> _EXERCISE INSTRUCTIONS_: Going through the listing below, tally the lines that contain the word "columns" and give only that figure.

================

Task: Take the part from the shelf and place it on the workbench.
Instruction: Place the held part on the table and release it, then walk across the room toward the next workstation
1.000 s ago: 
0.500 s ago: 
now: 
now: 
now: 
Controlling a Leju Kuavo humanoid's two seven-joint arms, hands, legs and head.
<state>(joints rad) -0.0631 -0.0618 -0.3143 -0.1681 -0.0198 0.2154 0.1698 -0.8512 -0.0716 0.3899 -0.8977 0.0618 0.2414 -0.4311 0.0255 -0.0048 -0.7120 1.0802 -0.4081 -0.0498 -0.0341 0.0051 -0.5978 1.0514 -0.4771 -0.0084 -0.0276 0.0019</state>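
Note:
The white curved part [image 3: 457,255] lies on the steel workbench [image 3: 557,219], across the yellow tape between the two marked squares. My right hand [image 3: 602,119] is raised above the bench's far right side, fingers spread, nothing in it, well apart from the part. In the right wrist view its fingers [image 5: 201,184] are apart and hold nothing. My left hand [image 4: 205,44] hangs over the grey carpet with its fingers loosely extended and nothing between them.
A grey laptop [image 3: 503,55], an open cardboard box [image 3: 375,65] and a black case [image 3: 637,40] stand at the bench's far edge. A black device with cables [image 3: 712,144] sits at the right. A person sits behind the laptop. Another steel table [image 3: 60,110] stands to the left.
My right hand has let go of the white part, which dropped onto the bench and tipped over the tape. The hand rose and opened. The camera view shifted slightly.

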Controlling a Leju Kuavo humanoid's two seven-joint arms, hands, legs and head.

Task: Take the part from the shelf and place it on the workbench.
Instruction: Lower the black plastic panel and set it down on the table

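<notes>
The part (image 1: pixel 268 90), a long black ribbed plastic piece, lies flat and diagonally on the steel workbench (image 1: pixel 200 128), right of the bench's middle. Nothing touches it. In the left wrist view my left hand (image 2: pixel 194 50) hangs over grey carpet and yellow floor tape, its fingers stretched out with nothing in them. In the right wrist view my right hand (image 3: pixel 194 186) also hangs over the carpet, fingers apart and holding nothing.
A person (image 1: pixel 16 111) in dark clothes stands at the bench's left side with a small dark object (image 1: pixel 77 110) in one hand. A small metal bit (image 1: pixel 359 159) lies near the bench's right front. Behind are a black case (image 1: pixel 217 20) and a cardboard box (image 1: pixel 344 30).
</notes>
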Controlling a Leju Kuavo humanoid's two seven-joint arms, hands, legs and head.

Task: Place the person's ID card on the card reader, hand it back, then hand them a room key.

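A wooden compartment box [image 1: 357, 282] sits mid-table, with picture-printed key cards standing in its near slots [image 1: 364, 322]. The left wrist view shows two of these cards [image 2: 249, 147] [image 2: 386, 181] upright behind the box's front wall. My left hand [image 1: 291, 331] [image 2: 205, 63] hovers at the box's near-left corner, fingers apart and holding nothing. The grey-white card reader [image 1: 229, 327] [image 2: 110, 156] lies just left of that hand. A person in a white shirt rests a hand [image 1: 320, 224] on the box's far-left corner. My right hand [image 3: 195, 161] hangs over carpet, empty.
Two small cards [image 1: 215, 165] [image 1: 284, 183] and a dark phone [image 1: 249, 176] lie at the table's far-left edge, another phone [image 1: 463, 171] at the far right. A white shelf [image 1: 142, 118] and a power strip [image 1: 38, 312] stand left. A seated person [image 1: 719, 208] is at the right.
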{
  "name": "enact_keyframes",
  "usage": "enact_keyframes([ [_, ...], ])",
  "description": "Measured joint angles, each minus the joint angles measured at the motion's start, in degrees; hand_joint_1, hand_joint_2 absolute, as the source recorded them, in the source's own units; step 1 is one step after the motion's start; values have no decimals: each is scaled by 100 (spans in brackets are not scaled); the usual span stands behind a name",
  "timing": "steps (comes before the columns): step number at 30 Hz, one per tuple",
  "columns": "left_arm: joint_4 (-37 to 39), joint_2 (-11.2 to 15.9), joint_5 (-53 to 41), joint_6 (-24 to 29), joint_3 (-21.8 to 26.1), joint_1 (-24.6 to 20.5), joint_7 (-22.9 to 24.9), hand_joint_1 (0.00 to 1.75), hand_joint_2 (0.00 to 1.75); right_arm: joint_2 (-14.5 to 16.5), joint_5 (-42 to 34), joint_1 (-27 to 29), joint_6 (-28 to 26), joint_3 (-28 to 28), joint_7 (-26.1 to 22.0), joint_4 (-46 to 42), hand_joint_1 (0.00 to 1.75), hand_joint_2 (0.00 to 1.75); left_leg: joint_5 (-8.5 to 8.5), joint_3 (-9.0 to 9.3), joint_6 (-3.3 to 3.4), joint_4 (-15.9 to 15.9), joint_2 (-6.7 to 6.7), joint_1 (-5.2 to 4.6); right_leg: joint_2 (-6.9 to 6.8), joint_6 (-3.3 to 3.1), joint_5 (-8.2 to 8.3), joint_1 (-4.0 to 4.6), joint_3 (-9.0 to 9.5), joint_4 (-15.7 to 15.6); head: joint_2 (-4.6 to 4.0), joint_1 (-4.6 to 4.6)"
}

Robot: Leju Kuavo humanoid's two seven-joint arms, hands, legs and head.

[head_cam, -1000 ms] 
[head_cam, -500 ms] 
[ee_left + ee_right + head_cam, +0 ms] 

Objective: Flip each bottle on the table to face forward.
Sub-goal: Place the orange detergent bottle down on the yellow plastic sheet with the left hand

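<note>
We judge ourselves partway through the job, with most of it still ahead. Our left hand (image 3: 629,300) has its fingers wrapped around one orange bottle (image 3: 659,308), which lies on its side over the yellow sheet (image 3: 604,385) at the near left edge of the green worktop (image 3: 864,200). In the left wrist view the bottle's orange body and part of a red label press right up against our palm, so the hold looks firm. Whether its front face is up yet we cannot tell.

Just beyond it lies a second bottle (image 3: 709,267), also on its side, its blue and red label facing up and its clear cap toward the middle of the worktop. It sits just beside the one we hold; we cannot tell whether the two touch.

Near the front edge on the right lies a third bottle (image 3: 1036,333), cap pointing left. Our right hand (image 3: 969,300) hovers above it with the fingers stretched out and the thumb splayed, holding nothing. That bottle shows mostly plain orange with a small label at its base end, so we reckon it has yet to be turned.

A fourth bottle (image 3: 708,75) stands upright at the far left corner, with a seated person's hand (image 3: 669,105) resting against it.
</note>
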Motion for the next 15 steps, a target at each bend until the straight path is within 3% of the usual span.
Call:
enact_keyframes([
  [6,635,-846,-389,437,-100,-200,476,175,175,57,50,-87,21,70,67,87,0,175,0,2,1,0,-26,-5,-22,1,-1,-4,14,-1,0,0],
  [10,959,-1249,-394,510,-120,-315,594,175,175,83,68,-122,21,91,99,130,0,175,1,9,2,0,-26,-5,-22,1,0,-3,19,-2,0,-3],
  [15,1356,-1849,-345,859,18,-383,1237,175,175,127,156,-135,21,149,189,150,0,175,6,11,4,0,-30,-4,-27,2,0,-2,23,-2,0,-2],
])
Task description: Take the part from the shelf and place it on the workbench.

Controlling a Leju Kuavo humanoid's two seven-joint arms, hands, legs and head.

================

> _EXERCISE OUTPUT_: 2